Bayati and Khattak Examine Rare but Lethal Pedestrian Crashes
On average, car crashes cause more than 40,000 deaths per year in the United States. Technologies like seat belts, advanced airbags, and automated braking systems have improved car driver and passenger safety, but pedestrian deaths due to crashes have actually increased by 48% over the last decade, reaching about 7,500 fatalities in 2022.
Transportation researchers comb through police crash reports to identify infrastructure countermeasures that will help in the greatest number of cases. However, sometimes improving the average situation isn’t enough.
“By using traditional analysis methods that focus on the average, most studies on pedestrian safety overlook crashes that are rarer but may cause disproportionately high-risk injuries,” said Zeinab Bayati, a PhD student in the Department of Civil and Environmental Engineering (CEE) and CTR graduate research assistant.

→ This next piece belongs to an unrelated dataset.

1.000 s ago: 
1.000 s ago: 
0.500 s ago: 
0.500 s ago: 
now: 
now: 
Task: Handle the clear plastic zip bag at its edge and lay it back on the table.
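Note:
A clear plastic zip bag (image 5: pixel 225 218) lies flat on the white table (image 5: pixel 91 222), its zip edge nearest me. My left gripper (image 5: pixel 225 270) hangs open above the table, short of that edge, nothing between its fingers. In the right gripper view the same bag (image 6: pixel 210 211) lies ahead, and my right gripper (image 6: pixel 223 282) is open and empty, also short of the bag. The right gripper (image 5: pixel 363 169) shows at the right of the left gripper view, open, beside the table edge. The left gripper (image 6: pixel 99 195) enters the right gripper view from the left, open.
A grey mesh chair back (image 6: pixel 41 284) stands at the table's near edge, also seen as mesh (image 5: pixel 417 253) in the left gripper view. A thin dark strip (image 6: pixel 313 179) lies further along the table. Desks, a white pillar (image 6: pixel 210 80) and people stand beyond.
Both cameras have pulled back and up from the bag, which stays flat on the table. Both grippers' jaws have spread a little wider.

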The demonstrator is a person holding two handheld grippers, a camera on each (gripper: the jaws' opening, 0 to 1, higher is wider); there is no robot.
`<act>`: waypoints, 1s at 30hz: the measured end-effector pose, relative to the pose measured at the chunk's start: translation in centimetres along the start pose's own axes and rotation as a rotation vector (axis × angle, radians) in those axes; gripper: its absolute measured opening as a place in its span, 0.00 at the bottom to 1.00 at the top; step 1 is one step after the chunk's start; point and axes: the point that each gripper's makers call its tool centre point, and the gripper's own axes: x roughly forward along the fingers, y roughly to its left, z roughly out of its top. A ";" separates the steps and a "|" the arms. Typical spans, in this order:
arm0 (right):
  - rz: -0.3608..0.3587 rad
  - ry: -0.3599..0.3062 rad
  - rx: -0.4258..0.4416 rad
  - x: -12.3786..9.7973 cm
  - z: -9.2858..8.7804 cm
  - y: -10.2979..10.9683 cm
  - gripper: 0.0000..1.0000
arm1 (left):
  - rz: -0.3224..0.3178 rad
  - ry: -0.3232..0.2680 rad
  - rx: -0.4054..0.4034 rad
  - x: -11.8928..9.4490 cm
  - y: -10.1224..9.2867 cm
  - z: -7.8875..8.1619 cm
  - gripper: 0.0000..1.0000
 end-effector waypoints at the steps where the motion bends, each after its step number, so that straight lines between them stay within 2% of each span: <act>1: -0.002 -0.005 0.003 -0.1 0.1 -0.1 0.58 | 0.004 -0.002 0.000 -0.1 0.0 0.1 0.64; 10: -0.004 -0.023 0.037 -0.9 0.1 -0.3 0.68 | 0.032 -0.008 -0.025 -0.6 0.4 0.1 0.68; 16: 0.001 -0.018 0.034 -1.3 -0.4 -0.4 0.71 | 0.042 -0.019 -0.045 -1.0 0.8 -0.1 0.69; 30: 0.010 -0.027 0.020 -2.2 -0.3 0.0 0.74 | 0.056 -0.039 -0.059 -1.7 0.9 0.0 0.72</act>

The most common pedestrian crashes occur during the day and at intersections, but such crashes also usually result in comparatively minor injuries. High-risk injury scenarios—those in which pedestrians are much more likely to be seriously injured or killed—are less common but still vital to consider, said Bayati’s doctoral advisor, CEE Beaman Professor and CTR faculty member Asad Khattak.
Using AI methods, Bayati and Khattak developed a novel framework that analyzes pedestrian crash data and sorts events into meaningful groups. Their research, published in the journal Accident Analysis and Prevention this January, revealed that safety measures aimed at the most common crashes might not save the most lives.
“We identified that the rare cases are indeed the more fatal cases,” Bayati said. “That is very important. We want to see what’s going on behind this pattern.”